Canadian Dog Stories

The Exile Book of Canadian Dog Stories brings together 28 exceptional short stories by many of Canada’s most prominent fiction writers. From work by our earliest story tellers, such as Ernest Thompson Seton, L.M. Montgomery and Stephen Leacock, to classic stories by Mavis Gallant Alistair MacLeod and Sheila Watson, to new writing by a younger generation, including Lynn Coady and Matt Shaw, this unique anthology explores the nature of the human/dog bond. As editor Richard Teleky explains in his introduction, “Most national literatures include some notable dog stories, and Canada is not the exception.” Adventure and drama, heartfelt encounters and nostalgia, sharp-edged satire and even fantasy, make up the stories in this memorable collection chosen by a critically acclaimed fiction writer who has kept an eye out for essential reading that will appeal to dog lovers of every persuasion. There are city pets, country dogs, childhood companions as well as a strange stone-dog statue, all ready to entertain and haunt readers, and remind them of their own beloved dogs, past and present. By way of Newfoundland to British Columbia (with a few stops in Europe, too), dogs of all breeds, shapes and sizes inhabit these pages , showing what Canadians have sometimes made of their dogs, and what they’ve made of us in return. The Exile Book of Dog Stories is the ideal companion for dog lovers and story lovers alike.


The Exile Book of Canadian Dog Stories includes Richard Teleky’s translation of “Homage to Scheila” by Marie-Claire Blais, which was written especially for this anthology.

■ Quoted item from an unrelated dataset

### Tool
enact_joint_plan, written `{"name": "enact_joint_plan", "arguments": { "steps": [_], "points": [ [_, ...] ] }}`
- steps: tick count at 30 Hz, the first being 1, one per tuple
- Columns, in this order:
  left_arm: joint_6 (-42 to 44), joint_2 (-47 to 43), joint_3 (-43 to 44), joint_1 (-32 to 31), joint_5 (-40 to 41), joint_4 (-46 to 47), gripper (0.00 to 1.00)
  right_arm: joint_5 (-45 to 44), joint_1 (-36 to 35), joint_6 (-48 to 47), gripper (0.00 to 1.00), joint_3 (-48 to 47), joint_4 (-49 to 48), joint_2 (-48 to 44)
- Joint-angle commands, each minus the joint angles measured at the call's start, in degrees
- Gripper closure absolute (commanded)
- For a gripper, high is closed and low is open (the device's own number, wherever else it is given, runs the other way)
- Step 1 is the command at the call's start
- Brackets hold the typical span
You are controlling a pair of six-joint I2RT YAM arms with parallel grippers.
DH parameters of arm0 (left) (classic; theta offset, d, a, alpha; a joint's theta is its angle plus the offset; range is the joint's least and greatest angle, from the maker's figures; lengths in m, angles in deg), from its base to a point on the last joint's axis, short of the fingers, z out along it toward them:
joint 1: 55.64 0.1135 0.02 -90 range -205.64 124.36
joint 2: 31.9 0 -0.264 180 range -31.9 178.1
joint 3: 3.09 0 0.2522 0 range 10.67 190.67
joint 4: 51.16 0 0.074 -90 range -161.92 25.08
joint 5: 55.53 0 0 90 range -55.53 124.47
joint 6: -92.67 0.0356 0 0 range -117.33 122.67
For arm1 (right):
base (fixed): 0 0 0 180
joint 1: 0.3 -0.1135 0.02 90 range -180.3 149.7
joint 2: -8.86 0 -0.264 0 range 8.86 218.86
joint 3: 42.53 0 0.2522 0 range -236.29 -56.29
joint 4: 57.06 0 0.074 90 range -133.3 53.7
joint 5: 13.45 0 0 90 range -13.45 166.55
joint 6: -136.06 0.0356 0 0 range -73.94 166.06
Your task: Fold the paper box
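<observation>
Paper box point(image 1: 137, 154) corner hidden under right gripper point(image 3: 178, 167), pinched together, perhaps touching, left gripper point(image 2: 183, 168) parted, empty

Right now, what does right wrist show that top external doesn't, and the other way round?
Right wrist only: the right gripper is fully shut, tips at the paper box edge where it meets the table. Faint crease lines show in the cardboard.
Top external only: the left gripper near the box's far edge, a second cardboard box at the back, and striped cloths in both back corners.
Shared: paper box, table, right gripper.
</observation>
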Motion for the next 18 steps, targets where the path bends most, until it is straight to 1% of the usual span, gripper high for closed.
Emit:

Praise for The Exile Book of Canadian Dog Stories

“Twenty-eight exceptional dog tales by some of Canada’s most notable fiction writers have been complied in this feast of short stories. As Teleky, the editor of the collection, states, it’s ‘not a collection of sentimental tales about noble dogs doing heroic deeds but rather stories that portray the rich and complex and mysterious bond between dogs and humans.’ The roles the dogs play in these stories, whether small or large, are those of an essential counterpoint to the human characters, revealing truths through the way the dogs are regarded. With works from earlier storytellers the likes of Ernest Thompson Seton (a founding pioneer of Boy Scouts of America) to contemporary writers such as Lynn Coady, the stories run the breadth of adventure, drama, satire and even fantasy, and will appeal to dog lovers on both sides of the border.”
Modern Dog

“Richard Teleky’s thorough and surprising introduction to The Exile Book of Canadian Dog Stories provides and excellent contextualization for the anthology’s very existence in the first place. Teleky’s historical acumen pits Argos as the dog-of-significance of Western literature (a notion reconfirmed by Stan Dragland’s story ‘Penelope’s Dog’ more than 200 pages later), and points to the appearance of CanLit dogs in texts as early as Radisson’s journals and Moodie’s Roughing It in the Bush. This collection, it quickly becomes apparent, wrestles with and exults in the uncertainties and mutabilities that might be said to characterize CanLit as a field in the first place; identity/belonging, place/space, wilderness/nature, etc. So what is a Canadian dog story, then? ‘Simply put,’ Teleky insists, ‘it’s any story by a Canadian about the rich and complex and mysterious bond between dogs and humans.’ .. .Teleky takes pains to resist the pull of the romantic or the nostalgic in his selections … For every reliable four-legged companion in Dog Stories, there seems to exist and uncanny doppeldog that proves, Teleky himself notes, ‘as far removed from sentimental representation as anyone could imagine.’ … The twenty-eight stories here from some of CanLit’s most recognizable figures (Leacock! Montgomery! Gallant! MacLeod! Coady!) are not really about dogs, of course. Or at least they are not singly about dogs. They assume, instead, that our are “the background of our lives” in that they often become the markers of how we understand (and operate) in the world. Teleky makes the case for this anthology very simply, then: ‘In a very basic way, we reveal ourselves in the regard we have for our dogs, and good writers know this and show it.’ And the good writers here prove his point in kind.”